- [Task brief]
Lines from the top of the entries through the line that has "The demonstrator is" must be duplicated exactly, and no others.

"""

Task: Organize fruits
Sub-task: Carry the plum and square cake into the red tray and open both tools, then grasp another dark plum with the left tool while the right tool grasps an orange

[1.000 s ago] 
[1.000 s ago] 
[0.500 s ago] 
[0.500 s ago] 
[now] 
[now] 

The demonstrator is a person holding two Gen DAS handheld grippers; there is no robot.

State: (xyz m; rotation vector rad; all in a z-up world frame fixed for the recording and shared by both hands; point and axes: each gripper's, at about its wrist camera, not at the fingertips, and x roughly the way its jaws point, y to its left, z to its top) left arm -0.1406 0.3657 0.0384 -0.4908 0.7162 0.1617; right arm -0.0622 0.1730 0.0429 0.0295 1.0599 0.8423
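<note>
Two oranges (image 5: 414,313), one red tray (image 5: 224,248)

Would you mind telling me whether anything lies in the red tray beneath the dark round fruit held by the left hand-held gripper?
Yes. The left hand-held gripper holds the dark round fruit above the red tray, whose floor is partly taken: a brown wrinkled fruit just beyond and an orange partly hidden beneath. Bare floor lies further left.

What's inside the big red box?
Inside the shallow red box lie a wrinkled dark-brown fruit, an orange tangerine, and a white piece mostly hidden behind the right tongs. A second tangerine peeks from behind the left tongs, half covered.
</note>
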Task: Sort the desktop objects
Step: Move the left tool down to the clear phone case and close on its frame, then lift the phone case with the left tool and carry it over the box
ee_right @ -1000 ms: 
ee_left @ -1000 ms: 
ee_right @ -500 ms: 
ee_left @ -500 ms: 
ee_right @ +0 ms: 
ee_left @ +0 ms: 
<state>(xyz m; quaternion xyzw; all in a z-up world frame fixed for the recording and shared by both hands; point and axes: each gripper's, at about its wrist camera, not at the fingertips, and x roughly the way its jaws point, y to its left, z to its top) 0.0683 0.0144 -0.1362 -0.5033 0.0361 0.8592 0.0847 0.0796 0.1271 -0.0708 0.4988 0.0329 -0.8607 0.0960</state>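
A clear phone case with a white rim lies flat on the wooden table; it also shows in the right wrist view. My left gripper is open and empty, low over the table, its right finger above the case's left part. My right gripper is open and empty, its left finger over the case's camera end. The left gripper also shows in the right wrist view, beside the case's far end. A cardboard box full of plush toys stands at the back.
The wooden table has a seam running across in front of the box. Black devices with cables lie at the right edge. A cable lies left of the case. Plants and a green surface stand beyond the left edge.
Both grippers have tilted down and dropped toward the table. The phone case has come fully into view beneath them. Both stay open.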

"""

- [Answer for this exercise]
Task: Organize fruits
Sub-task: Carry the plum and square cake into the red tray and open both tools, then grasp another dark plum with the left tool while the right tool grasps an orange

[1.000 s ago] 
[1.000 s ago] 
[0.500 s ago] 
[0.500 s ago] 
[now] 
[now] 

The demonstrator is a person holding two Gen DAS handheld grippers; there is no robot.

The response has been given in full.